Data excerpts

== Segment start ==

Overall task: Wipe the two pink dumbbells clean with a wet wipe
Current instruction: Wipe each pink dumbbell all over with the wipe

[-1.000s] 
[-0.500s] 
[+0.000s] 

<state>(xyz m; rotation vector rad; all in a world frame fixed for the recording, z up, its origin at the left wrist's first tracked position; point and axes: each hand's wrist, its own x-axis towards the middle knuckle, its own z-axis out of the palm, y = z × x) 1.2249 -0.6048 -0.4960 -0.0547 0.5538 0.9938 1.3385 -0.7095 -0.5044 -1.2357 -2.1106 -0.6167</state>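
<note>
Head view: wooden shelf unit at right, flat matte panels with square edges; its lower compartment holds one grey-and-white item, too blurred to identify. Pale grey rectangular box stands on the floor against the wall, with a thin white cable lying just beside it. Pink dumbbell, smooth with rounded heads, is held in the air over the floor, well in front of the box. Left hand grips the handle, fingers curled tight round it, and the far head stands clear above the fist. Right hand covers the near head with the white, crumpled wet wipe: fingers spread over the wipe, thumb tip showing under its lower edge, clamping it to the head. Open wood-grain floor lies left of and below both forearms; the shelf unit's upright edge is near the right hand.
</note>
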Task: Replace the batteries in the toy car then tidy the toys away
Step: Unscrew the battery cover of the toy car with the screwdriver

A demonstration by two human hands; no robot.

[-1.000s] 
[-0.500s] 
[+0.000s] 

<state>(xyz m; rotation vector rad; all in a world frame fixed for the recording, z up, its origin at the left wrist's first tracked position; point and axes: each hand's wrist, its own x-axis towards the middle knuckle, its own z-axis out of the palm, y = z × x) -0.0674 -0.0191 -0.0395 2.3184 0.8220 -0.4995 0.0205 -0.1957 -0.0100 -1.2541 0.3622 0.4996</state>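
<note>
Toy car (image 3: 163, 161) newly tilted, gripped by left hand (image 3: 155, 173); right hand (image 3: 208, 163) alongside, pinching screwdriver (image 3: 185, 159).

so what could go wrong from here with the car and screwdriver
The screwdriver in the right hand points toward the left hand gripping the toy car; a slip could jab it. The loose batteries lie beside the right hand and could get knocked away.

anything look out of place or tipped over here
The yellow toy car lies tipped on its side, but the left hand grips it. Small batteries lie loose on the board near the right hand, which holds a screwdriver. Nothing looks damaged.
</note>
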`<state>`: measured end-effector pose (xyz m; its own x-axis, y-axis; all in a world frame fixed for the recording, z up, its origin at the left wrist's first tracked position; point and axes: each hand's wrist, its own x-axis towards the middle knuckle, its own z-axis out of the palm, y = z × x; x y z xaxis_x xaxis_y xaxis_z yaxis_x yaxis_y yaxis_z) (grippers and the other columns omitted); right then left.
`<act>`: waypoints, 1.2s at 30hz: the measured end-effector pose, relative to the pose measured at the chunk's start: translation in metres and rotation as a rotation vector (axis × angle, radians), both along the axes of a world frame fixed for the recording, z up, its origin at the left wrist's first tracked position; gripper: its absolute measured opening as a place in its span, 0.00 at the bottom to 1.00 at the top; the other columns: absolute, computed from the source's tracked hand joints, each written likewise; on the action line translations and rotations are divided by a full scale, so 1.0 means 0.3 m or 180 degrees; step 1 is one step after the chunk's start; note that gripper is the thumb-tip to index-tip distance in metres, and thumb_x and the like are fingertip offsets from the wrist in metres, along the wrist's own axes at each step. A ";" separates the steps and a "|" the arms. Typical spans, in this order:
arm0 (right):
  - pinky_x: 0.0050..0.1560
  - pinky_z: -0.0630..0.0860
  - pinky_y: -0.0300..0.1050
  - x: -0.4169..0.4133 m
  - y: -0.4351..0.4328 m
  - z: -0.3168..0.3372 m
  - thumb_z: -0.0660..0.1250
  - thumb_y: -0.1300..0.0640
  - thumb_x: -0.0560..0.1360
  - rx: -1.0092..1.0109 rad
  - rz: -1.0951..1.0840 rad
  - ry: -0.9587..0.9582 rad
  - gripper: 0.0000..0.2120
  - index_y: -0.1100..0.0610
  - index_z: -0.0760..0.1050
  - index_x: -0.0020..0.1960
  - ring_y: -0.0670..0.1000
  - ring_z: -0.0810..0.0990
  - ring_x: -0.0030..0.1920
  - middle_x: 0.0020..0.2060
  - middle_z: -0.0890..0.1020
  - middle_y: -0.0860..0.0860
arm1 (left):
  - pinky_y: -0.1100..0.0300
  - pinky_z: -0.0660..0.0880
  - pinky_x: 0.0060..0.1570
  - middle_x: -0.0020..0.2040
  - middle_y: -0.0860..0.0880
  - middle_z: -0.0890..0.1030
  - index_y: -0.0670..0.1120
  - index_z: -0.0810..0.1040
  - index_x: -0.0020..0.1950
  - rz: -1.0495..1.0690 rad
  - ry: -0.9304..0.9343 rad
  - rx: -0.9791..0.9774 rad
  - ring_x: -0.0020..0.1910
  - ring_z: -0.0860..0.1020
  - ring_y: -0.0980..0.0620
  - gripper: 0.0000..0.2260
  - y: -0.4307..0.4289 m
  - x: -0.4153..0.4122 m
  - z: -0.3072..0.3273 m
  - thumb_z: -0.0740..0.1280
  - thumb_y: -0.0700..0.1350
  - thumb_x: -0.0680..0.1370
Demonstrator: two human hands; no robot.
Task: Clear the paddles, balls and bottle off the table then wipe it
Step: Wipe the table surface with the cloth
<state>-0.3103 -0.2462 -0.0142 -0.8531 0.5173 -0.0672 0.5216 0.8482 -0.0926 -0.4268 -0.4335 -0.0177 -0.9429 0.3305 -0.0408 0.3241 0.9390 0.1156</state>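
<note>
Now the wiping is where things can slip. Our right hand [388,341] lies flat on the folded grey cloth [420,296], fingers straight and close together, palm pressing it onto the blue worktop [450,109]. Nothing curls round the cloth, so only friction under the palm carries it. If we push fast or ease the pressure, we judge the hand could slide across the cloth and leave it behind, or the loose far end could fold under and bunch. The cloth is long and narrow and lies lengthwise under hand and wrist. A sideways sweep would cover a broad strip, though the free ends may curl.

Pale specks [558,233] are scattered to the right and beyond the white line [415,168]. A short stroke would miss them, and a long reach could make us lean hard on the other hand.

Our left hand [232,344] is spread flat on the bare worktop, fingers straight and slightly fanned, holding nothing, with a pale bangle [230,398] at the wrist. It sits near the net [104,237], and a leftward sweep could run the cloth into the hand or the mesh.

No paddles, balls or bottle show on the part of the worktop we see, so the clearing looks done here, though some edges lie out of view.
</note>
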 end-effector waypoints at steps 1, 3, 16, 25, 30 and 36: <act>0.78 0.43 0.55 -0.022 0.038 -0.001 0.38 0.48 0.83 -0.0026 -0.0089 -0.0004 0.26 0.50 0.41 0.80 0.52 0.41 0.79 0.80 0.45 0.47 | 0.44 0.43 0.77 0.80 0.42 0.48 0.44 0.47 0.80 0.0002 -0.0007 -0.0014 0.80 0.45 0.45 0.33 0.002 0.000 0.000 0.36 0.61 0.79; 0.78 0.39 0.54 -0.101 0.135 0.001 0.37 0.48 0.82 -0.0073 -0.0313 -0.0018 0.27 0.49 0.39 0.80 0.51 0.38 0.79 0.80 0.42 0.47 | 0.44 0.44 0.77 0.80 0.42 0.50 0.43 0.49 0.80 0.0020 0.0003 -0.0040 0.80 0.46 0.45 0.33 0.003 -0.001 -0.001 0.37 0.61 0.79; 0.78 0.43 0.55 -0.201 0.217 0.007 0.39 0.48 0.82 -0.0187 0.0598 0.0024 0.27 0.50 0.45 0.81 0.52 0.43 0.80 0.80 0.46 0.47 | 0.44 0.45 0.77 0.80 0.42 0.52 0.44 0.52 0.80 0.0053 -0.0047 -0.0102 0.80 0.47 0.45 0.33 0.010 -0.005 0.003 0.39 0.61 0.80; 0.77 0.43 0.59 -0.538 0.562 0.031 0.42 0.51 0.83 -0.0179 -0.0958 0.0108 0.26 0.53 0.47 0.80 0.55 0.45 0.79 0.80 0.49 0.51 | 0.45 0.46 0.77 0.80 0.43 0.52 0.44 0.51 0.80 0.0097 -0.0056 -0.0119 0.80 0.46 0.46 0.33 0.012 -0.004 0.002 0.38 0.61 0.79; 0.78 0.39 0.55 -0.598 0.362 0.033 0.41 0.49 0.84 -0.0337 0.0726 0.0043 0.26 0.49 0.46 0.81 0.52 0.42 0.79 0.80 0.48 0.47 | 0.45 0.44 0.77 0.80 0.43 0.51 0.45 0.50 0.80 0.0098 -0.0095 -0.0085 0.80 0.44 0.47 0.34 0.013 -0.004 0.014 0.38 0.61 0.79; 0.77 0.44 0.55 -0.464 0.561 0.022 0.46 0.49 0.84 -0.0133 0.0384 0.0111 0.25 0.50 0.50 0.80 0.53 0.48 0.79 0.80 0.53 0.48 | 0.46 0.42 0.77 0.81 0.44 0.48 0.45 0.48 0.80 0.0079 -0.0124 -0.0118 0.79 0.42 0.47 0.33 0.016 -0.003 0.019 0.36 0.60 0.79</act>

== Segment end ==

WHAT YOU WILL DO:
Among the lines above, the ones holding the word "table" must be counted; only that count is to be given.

ANSWER TO THE PROBLEM:
2